* _What is being asked_: Please restate, exactly, only the lines from the beginning of the listing below through the line containing "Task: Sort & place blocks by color", with the pictures left out.

* _Data excerpt_:
- Opening Delimiter -
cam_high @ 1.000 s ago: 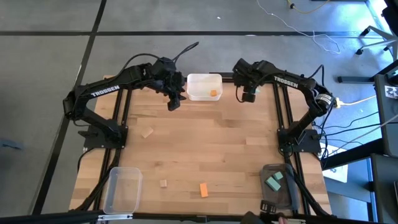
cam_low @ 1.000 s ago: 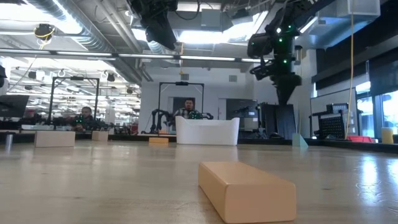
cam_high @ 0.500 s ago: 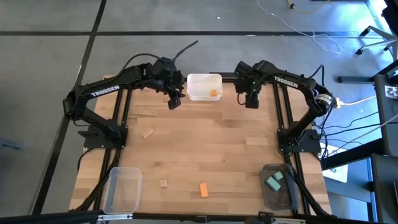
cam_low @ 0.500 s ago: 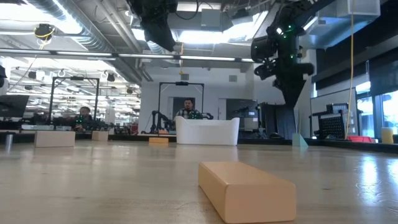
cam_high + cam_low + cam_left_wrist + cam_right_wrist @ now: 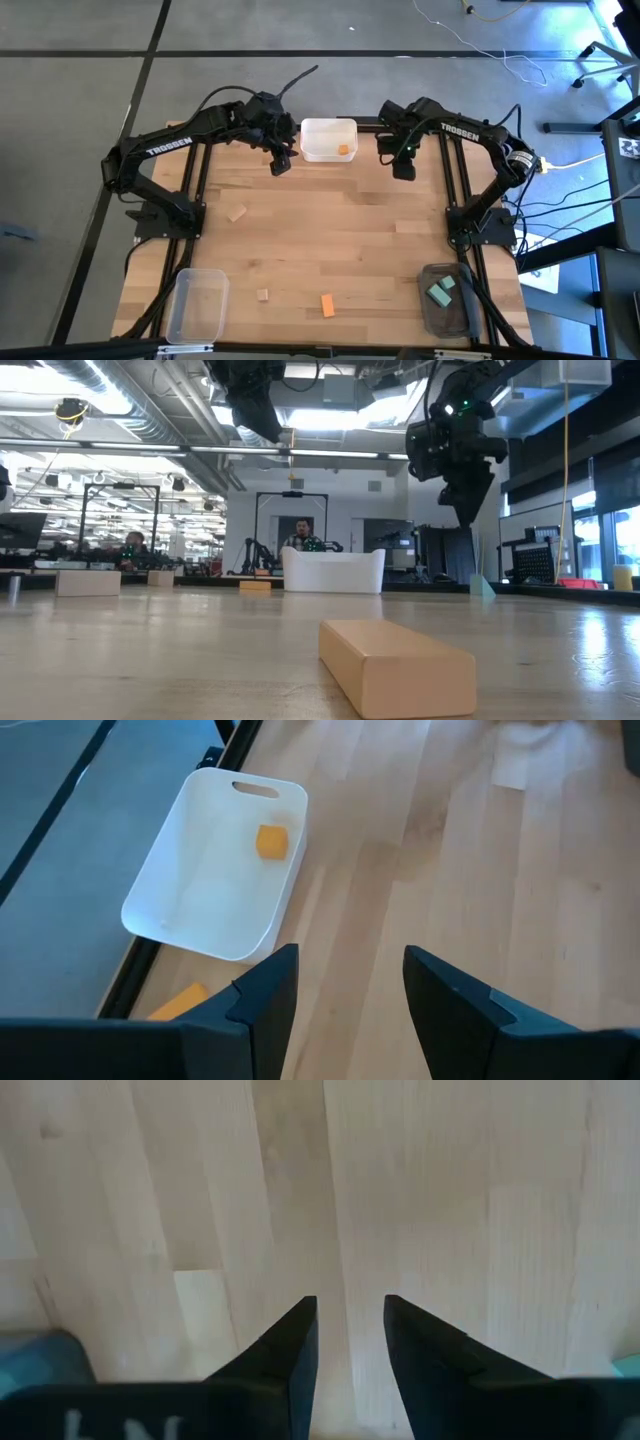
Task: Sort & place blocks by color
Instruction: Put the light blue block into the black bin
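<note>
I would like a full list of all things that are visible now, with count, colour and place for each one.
white bin: one, white, far edge of the table, centre; holds one orange block.
clear bin: one, clear, near left corner.
grey bin: one, dark clear, near right corner; holds teal blocks.
tan blocks: two, pale wood, one mid-left, one near front.
orange bar: one, orange, near front centre.
table: one, light wood.
left gripper: open, empty, left of the white bin.
right gripper: open, empty, right of the white bin.
</note>
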`<state>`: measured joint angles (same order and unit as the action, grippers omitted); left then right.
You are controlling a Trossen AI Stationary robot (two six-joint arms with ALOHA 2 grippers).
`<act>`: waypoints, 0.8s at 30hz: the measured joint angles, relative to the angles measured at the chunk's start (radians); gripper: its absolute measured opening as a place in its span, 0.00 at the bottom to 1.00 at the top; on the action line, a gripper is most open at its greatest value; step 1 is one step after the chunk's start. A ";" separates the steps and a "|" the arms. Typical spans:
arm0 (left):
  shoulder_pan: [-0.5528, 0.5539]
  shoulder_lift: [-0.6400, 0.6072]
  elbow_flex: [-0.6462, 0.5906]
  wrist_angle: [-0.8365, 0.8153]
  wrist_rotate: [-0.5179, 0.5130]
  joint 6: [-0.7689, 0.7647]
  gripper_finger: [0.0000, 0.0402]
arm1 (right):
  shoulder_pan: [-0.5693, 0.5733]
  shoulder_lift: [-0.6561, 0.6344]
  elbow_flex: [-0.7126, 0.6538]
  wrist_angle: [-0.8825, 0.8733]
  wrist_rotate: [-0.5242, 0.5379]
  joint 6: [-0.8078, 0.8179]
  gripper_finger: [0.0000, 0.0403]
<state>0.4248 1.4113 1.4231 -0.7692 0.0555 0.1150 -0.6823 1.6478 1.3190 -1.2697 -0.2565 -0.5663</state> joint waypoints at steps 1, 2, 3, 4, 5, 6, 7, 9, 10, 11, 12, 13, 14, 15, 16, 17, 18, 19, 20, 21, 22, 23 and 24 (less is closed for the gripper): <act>0.000 0.000 0.000 0.000 0.000 0.000 0.43 | 0.000 0.000 0.000 0.000 0.000 0.000 0.30; 0.000 0.000 0.000 0.000 0.000 0.000 0.43 | 0.000 0.000 0.000 0.000 0.000 0.006 0.30; 0.000 0.000 0.000 0.000 0.000 0.000 0.43 | 0.000 0.000 0.000 0.001 0.000 0.010 0.30; 0.000 0.000 0.000 0.000 0.000 0.000 0.43 | 0.000 0.000 0.000 0.002 0.000 0.011 0.30; 0.000 0.000 0.000 0.000 0.000 0.000 0.43 | 0.000 0.000 0.000 0.004 0.000 0.011 0.30; 0.000 0.000 0.000 0.000 0.000 0.000 0.43 | 0.000 0.000 0.000 0.004 0.000 0.011 0.30; 0.000 0.000 0.000 0.000 0.000 0.000 0.43 | 0.000 0.000 0.000 0.003 0.000 0.011 0.30; 0.000 0.000 0.000 0.000 0.000 0.000 0.43 | 0.000 0.000 0.000 0.003 -0.002 0.011 0.30; 0.000 0.000 0.000 0.000 0.000 0.000 0.43 | 0.000 0.000 0.000 0.004 -0.005 0.011 0.30; 0.000 0.000 0.000 0.000 0.000 0.000 0.43 | 0.000 0.000 0.000 0.004 -0.007 0.011 0.30; 0.000 0.000 0.000 0.000 0.000 0.000 0.43 | 0.000 0.000 0.000 0.004 -0.007 0.011 0.30; 0.000 0.000 0.000 0.000 0.000 0.000 0.43 | 0.000 0.000 0.000 0.004 -0.004 0.011 0.30; 0.000 0.000 0.000 0.000 0.000 0.000 0.43 | 0.000 0.000 0.000 0.004 -0.001 0.011 0.30; 0.000 0.000 0.000 0.000 0.000 0.000 0.43 | 0.000 0.000 0.000 0.004 -0.001 0.011 0.30; 0.000 0.000 0.000 0.000 0.000 0.000 0.43 | 0.000 0.000 0.000 0.004 -0.003 0.011 0.30; 0.000 0.000 0.000 0.000 0.000 0.000 0.43 | 0.000 0.000 0.000 0.007 -0.002 0.011 0.30; 0.000 0.000 0.000 0.000 0.000 0.000 0.43 | 0.000 0.000 0.000 0.011 0.000 0.011 0.30; 0.000 0.000 0.000 0.000 0.000 0.000 0.43 | 0.000 0.000 0.000 0.016 0.002 0.011 0.30; 0.000 0.000 0.000 0.000 0.001 0.000 0.43 | 0.000 0.000 0.000 0.027 0.001 0.011 0.30; 0.000 0.000 0.000 0.000 0.000 0.000 0.43 | 0.000 0.000 0.000 0.037 0.000 0.011 0.30; 0.000 0.000 0.000 0.000 0.001 0.000 0.43 | 0.000 0.000 0.000 0.048 -0.002 0.011 0.30; 0.000 0.000 0.000 0.000 0.000 0.000 0.43 | 0.000 0.000 0.000 0.059 -0.004 0.011 0.30; 0.000 0.000 0.000 0.000 0.001 0.000 0.43 | 0.000 0.000 0.000 0.070 -0.004 0.011 0.30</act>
<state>0.4248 1.4113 1.4231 -0.7691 0.0563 0.1154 -0.6823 1.6478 1.3190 -1.1994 -0.2605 -0.5549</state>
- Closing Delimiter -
* _Answer for this exercise_:
cam_high @ 1.000 s ago: 
cam_low @ 1.000 s ago: 
cam_high @ 0.500 s ago: 
cam_low @ 0.500 s ago: 
cam_high + cam_low + cam_left_wrist + cam_right_wrist @ now: 
Task: Sort & place blocks by color

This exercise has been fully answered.